● What to work on
Could you give the data below again exactly, apart from the pictures?

● Raw data
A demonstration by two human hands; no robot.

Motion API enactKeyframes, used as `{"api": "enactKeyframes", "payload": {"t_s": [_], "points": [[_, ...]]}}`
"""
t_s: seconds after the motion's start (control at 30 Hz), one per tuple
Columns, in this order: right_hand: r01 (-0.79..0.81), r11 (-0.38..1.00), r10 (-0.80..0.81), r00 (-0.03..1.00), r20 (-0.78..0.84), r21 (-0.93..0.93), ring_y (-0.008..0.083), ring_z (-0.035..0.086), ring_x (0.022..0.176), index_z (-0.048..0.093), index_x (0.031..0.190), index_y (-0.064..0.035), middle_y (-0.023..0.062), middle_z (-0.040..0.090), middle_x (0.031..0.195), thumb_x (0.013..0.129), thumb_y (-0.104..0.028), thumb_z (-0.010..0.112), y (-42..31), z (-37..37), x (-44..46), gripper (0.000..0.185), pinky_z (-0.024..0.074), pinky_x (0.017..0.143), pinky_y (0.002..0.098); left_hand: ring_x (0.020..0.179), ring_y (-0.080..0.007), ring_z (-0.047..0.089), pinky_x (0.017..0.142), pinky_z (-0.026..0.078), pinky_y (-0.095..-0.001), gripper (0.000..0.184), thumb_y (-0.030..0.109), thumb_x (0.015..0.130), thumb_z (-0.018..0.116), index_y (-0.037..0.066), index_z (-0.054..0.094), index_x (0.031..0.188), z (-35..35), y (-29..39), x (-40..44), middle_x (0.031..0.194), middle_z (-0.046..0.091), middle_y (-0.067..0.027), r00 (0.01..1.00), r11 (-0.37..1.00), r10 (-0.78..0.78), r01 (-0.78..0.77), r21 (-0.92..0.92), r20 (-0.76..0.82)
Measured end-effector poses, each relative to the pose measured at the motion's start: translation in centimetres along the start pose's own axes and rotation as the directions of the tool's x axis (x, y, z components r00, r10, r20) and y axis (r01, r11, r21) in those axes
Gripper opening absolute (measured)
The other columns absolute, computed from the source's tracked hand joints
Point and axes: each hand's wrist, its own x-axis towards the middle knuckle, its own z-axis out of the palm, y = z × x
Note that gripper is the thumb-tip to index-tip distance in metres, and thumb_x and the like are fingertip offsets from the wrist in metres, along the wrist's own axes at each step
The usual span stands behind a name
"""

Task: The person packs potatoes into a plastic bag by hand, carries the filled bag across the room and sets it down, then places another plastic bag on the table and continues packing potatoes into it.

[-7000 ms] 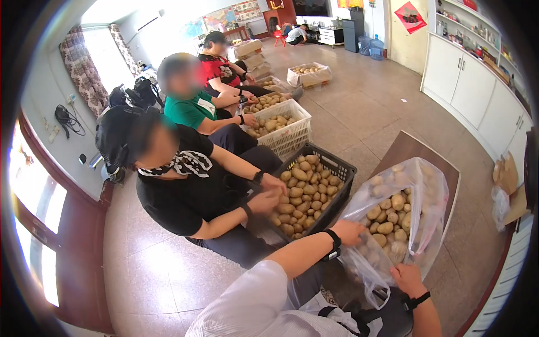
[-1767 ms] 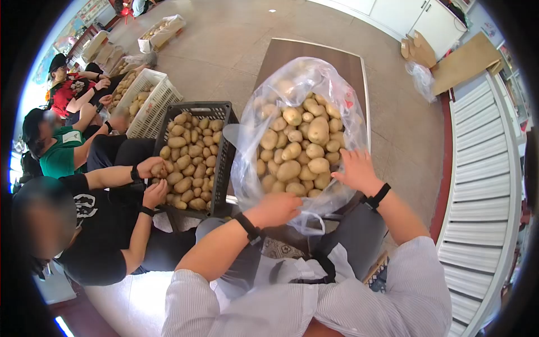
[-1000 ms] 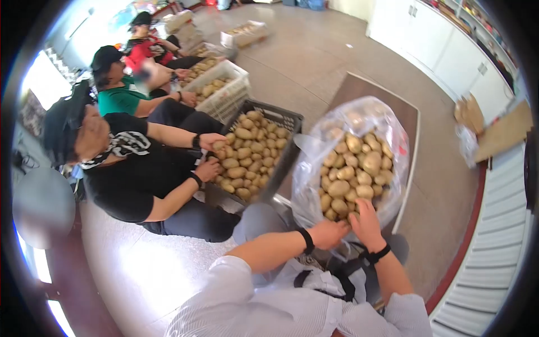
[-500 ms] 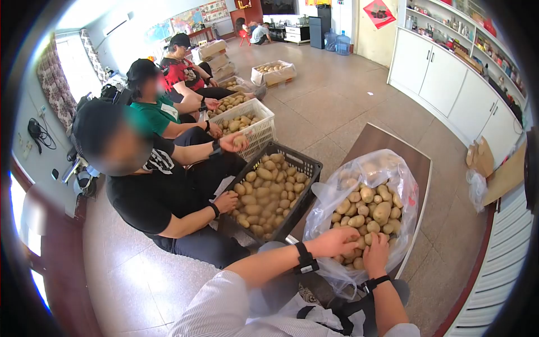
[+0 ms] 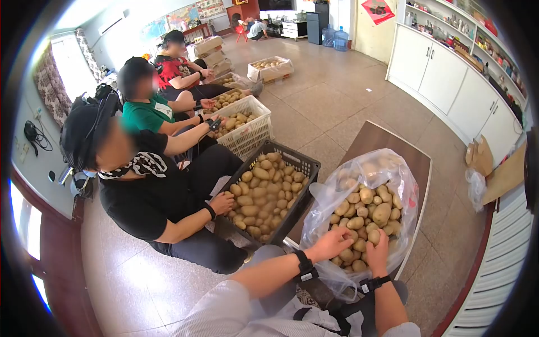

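Note:
A clear plastic bag, its mouth wide open, stands on a low brown table and holds several potatoes. My left hand is over the bag's near left part, its fingers curled together; what they hold, if anything, is hidden. At the near right of the potatoes, my right hand grips one potato between thumb and fingers. Both wrists wear black bands.
Left of the bag is a black crate of potatoes, with a person in black beside it. Beyond are a white crate, two more seated people and a wrapped box. White cabinets line the right.
Since half a second ago, my right hand has lifted a potato slightly and my left hand has shifted a little left. The co-worker in black has reached towards the white crate.

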Motion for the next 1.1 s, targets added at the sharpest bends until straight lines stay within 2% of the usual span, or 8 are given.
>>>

● Result of this exercise
A demonstration by two human hands; no robot.

Motion API enactKeyframes, used as `{"api": "enactKeyframes", "payload": {"t_s": [_], "points": [[_, ...]]}}`
"""
t_s: seconds after the motion's start (control at 30 Hz), one per tuple
Columns, in this order: right_hand: r01 (-0.79..0.81), r11 (-0.38..1.00), r10 (-0.80..0.81), r00 (-0.03..1.00), r20 (-0.78..0.84), r21 (-0.93..0.93), ring_y (-0.008..0.083), ring_z (-0.035..0.086), ring_x (0.022..0.176), index_z (-0.048..0.093), index_x (0.031..0.190), index_y (-0.064..0.035), middle_y (-0.023..0.062), middle_z (-0.040..0.090), middle_x (0.031..0.195), thumb_x (0.013..0.129), thumb_y (-0.104..0.028), thumb_z (-0.010..0.112), y (-42..31), z (-37..37), x (-44..46), gripper (0.000..0.185), pinky_z (-0.024..0.074), pinky_x (0.017..0.143), pinky_y (0.002..0.098); left_hand: ring_x (0.020..0.179), ring_y (-0.080..0.007), ring_z (-0.047..0.089), pinky_x (0.017..0.142), pinky_z (-0.026..0.078), pinky_y (-0.095..-0.001), gripper (0.000..0.184), thumb_y (-0.030..0.109), thumb_x (0.015..0.130), thumb_z (-0.018..0.116), index_y (-0.037..0.066), index_z (-0.054..0.094), index_x (0.031..0.188), z (-35..35), y (-29..39), x (-40..44), middle_x (0.031..0.194), middle_z (-0.046..0.091), middle_y (-0.067..0.027), r00 (0.01..1.00), r11 (-0.37..1.00), r10 (-0.78..0.78), r01 (-0.78..0.77), r21 (-0.92..0.92), r20 (-0.76..0.82)
Measured end-effector poses, each relative to the pose measured at the motion's start: translation in centimetres along the start pose's own axes and rotation as the directions of the tool's x axis (x, y, z components r00, r10, r20) and y axis (r01, r11, r21) in those axes
Gripper opening absolute (measured)
The other columns absolute, computed from the source's tracked hand joints
Point and axes: each hand's wrist, its own x-axis towards the middle knuckle, its own z-axis out of the palm, y = z × x
Note that gripper is the thumb-tip to index-tip distance in metres, and thumb_x and the like are fingertip offsets from the wrist in metres, along the wrist's own axes at each step
The usual span stands behind a name
"""

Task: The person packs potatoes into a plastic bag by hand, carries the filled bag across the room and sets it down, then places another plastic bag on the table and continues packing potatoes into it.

[-7000 ms] 
[-1767 ms] 
[-1000 ms] 
[-500 ms] 
[+0 ms] 

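Note:
A clear plastic bag, its mouth wide open, stands on a low brown table and holds several potatoes. My left hand is over the bag's near left part, its fingers curled together; what they hold, if anything, is hidden. At the near right of the potatoes, my right hand grips one potato between thumb and fingers. Both wrists wear black bands.
Left of the bag is a black crate of potatoes, with a person in black beside it. Beyond are a white crate, two more seated people and a wrapped box. White cabinets line the right.
Since half a second ago, my right hand has lifted a potato slightly and my left hand has shifted a little left. The co-worker in black has reached towards the white crate.
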
Motion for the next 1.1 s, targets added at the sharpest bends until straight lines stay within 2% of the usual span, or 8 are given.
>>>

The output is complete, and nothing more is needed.